In the listing below, find the line that contains "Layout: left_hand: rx" and the line that contains "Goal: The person". Quote both and every line between them, exactly, and nothing more.

[Opening SUPPLIED INFORMATION section]

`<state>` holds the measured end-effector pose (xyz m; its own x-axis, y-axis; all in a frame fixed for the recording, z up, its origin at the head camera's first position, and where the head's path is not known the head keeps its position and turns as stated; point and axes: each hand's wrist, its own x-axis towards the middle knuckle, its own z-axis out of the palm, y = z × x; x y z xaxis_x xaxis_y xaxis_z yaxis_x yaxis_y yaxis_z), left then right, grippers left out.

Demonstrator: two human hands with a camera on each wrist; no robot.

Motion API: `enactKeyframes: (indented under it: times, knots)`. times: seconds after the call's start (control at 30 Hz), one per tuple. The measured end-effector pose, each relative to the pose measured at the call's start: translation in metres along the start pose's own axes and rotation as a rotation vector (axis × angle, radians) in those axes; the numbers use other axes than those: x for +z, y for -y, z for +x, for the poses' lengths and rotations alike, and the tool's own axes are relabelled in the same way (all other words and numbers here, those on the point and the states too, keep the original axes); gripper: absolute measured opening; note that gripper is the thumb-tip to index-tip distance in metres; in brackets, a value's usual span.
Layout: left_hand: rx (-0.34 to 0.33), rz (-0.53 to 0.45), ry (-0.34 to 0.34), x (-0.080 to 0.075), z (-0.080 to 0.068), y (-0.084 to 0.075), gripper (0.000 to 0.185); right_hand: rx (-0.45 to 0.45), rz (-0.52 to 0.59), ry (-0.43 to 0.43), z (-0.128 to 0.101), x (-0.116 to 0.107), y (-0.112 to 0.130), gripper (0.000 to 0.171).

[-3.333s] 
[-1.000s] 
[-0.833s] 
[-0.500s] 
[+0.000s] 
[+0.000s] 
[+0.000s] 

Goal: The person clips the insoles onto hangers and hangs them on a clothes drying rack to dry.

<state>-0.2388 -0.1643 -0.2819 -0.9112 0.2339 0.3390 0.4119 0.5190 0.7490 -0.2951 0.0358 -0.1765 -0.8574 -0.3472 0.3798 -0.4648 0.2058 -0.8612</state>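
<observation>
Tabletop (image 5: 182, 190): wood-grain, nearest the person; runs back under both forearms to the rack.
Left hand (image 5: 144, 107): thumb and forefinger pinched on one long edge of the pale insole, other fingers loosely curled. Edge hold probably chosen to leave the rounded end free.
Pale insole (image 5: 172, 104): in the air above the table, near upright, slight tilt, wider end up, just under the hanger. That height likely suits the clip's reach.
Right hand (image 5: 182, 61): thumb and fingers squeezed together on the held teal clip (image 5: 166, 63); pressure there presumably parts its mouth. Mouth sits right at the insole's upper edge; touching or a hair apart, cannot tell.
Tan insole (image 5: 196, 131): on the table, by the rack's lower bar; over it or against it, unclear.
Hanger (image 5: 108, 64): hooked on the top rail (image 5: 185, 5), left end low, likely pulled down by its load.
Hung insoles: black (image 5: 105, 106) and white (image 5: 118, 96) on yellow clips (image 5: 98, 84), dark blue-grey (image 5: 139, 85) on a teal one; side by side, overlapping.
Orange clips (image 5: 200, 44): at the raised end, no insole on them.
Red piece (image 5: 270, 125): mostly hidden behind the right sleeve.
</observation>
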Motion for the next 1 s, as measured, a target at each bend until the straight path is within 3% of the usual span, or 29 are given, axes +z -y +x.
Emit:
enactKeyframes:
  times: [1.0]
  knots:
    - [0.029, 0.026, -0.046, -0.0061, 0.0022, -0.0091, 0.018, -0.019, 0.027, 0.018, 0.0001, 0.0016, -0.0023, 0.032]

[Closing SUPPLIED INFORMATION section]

▶ **RESPONSE**:
Layout: left_hand: rx (-0.34 to 0.33), rz (-0.53 to 0.45), ry (-0.34 to 0.34), x (-0.080 to 0.075), z (-0.080 to 0.068), y (-0.084 to 0.075), gripper (0.000 to 0.185); right_hand: rx (-0.45 to 0.45), rz (-0.52 to 0.59), ry (-0.43 to 0.43), z (-0.128 to 0.101), x (-0.116 to 0.107), y (-0.112 to 0.130), gripper (0.000 to 0.171).

[-3.333s] 
[-1.000s] 
[-0.833s] 
[-0.500s] 
[+0.000s] 
[+0.000s] 
[+0.000s] 

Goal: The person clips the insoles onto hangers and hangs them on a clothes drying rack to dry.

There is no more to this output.